▶ [YOUR GOAL]: The answer consists solely of the listing's lines from the first through the line containing "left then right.", each reproduced exactly.

▶ [EXERCISE INPUTS]:
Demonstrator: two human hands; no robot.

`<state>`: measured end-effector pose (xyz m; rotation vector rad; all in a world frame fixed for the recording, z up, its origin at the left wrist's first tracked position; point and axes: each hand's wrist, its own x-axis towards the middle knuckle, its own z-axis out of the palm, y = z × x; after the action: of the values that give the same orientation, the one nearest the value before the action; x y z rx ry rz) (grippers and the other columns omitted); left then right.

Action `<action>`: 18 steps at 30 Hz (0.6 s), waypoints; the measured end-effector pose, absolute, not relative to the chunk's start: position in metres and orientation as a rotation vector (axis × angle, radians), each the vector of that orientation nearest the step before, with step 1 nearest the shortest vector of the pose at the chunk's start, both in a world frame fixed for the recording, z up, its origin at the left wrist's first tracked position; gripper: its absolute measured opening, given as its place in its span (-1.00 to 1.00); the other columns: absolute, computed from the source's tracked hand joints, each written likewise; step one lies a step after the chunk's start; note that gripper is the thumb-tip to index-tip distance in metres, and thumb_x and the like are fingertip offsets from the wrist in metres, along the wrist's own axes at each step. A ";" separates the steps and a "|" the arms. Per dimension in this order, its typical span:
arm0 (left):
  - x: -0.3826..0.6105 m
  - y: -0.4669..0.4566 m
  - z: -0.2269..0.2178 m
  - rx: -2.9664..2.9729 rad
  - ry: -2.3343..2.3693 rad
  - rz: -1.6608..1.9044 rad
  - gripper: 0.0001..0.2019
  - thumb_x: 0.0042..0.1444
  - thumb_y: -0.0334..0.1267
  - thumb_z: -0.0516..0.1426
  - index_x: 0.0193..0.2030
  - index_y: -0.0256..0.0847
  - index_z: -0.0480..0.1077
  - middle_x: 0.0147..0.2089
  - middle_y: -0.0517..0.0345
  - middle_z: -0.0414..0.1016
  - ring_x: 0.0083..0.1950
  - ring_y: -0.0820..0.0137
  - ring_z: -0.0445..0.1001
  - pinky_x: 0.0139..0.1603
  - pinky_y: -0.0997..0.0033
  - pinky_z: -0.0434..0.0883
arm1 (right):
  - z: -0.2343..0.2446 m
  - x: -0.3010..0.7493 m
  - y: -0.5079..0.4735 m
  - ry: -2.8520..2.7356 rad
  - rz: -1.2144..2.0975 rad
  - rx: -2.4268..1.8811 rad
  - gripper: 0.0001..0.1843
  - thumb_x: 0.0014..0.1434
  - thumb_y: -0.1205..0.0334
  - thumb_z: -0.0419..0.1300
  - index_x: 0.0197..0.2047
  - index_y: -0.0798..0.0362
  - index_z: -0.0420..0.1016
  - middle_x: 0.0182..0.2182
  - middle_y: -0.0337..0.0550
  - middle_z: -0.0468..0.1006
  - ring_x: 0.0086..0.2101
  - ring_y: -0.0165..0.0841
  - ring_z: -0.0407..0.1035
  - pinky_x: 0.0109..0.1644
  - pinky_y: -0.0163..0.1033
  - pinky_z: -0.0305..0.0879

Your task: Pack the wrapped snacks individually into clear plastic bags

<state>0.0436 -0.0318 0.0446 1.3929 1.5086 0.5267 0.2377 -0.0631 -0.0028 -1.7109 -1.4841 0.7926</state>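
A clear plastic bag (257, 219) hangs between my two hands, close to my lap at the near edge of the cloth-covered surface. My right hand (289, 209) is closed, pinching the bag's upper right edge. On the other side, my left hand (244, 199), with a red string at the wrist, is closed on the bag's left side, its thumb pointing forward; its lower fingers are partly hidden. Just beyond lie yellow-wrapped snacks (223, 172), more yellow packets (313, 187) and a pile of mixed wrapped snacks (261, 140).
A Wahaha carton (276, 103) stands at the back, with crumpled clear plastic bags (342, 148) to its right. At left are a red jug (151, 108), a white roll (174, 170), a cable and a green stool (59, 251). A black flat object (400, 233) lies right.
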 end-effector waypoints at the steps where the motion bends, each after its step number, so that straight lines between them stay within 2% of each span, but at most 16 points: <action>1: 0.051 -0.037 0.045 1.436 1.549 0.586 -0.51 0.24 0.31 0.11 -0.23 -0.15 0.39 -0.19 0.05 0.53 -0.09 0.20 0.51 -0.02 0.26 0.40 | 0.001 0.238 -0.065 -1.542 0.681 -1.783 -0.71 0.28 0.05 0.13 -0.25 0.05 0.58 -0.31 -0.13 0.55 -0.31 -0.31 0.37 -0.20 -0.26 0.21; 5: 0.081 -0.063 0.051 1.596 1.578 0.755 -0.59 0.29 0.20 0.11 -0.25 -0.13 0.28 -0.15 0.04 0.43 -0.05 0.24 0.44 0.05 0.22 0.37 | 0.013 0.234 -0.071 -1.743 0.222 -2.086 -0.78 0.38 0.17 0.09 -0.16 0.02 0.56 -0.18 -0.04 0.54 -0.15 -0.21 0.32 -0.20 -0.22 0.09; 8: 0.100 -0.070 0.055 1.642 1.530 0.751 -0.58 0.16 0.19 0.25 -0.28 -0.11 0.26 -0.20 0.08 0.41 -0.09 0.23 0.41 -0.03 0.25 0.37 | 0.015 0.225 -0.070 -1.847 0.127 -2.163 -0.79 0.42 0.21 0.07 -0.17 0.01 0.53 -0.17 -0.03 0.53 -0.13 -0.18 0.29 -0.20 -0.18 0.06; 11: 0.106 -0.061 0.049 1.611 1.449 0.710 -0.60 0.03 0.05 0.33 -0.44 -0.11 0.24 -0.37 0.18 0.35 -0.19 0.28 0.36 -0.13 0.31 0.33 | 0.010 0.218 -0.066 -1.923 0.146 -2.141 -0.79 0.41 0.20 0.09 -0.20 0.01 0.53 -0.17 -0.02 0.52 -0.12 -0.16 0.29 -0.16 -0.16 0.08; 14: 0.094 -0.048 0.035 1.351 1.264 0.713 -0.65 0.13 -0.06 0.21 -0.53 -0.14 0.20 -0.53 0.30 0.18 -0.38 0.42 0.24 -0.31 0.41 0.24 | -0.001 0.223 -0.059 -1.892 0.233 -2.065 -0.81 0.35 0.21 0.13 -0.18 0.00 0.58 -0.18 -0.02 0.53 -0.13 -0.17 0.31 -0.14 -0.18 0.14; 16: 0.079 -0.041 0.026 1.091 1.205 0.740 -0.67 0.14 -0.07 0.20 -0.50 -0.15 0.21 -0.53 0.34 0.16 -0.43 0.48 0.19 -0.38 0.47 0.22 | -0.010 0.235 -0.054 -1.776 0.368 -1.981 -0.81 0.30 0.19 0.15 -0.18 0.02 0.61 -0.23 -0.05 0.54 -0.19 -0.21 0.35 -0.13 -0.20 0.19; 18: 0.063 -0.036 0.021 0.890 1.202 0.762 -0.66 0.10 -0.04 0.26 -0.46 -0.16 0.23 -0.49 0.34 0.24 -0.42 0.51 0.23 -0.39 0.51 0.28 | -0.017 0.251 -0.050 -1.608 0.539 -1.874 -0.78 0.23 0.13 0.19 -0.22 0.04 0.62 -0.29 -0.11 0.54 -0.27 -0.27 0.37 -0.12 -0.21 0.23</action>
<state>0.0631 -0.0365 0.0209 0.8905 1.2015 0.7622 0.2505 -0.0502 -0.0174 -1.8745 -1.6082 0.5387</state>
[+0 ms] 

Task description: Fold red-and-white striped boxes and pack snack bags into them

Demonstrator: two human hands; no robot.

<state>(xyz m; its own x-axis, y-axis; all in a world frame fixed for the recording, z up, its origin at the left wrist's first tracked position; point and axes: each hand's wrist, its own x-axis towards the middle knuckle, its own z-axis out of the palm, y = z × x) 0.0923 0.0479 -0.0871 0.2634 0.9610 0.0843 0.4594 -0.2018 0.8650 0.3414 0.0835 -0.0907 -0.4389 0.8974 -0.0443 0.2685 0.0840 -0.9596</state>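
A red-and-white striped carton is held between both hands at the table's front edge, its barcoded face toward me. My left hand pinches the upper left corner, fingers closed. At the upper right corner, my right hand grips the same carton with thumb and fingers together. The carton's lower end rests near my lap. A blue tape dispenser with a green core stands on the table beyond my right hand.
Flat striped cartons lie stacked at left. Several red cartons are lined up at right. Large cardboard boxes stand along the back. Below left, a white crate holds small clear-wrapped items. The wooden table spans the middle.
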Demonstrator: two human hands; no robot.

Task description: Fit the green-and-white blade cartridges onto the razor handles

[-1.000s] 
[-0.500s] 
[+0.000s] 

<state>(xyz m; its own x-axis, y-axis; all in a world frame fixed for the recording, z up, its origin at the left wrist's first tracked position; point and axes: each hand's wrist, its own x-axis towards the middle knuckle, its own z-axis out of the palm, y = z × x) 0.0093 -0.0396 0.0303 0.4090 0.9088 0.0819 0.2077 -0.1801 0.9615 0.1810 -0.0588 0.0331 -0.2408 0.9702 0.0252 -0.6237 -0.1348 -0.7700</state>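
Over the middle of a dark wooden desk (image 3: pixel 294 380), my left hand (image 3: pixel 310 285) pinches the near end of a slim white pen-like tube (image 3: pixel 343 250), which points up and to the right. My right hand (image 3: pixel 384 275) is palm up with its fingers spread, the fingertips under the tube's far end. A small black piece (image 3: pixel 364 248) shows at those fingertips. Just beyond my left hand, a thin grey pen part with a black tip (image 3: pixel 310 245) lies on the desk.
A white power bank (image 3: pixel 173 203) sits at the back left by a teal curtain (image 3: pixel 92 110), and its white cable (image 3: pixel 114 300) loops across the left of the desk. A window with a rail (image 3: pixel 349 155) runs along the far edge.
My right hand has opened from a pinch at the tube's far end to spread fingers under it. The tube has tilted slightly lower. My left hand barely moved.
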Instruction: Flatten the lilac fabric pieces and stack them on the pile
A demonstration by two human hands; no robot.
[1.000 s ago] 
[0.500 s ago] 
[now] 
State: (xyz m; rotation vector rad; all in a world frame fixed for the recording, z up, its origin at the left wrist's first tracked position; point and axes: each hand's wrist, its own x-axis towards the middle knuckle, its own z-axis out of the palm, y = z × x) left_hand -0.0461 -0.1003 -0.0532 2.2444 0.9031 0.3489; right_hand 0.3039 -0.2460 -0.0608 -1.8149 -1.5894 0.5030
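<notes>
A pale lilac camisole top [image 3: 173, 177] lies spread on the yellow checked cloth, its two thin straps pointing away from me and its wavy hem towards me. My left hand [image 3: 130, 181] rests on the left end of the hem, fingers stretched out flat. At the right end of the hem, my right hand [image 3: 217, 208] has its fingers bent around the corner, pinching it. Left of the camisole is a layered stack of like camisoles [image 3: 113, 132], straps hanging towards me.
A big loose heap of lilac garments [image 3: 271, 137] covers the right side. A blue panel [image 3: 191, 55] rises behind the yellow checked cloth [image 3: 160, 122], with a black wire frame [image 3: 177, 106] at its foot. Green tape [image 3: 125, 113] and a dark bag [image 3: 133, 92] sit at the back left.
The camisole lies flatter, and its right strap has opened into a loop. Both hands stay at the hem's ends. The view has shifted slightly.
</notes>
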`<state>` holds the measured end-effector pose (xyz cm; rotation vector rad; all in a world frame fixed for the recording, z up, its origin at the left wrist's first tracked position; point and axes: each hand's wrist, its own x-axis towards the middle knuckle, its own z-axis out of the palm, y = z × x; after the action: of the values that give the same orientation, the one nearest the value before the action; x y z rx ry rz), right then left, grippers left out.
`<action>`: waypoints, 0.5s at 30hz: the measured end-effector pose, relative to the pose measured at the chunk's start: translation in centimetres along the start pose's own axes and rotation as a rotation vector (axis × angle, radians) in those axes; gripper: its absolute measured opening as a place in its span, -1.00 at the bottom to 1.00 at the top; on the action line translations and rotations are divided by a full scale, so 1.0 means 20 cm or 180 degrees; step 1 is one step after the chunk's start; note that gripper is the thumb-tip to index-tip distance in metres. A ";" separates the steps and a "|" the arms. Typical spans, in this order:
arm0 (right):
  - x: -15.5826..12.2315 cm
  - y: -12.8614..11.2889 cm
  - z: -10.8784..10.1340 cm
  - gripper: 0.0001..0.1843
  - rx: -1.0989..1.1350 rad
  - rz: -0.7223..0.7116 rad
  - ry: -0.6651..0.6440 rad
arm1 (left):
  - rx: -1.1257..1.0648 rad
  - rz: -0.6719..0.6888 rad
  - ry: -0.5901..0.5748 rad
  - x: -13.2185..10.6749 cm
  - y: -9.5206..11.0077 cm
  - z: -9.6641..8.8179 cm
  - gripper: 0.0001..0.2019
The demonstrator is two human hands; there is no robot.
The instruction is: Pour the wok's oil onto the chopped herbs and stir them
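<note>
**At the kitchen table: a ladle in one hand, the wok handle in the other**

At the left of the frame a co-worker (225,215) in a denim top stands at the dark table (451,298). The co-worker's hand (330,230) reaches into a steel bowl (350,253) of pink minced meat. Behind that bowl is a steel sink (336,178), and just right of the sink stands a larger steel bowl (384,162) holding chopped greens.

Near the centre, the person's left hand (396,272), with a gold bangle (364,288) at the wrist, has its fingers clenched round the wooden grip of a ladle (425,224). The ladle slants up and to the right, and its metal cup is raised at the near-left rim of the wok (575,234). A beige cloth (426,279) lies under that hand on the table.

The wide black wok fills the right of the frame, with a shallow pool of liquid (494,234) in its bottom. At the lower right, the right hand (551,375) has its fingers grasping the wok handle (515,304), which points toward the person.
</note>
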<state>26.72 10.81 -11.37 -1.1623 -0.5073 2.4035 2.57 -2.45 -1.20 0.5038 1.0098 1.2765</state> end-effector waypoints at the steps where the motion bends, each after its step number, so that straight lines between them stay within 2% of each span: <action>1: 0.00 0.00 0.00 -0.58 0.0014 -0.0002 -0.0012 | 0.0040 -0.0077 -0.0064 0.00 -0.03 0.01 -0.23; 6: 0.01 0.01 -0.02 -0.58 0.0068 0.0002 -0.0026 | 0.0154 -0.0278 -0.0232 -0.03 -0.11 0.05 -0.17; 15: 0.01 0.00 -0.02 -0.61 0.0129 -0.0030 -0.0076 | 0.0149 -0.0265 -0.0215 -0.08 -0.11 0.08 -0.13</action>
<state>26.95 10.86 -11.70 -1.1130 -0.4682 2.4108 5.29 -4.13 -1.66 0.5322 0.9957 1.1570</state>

▶ [RESULT FOR THIS EXERCISE]:
Demonstrator: two human hands; no robot.

`<state>`: measured end-effector pose (xyz m; rotation vector rad; all in a world frame fixed for the recording, z up, its origin at the left wrist's first tracked position; point and axes: each hand's wrist, its own x-axis towards the middle knuckle, its own z-axis out of the palm, y = z × x; after the action: of the values that give the same orientation, the one nearest the value before the action; x y z rx ry rz) (grippers and the other columns omitted); left then right.

With this, there is nothing more to the exercise.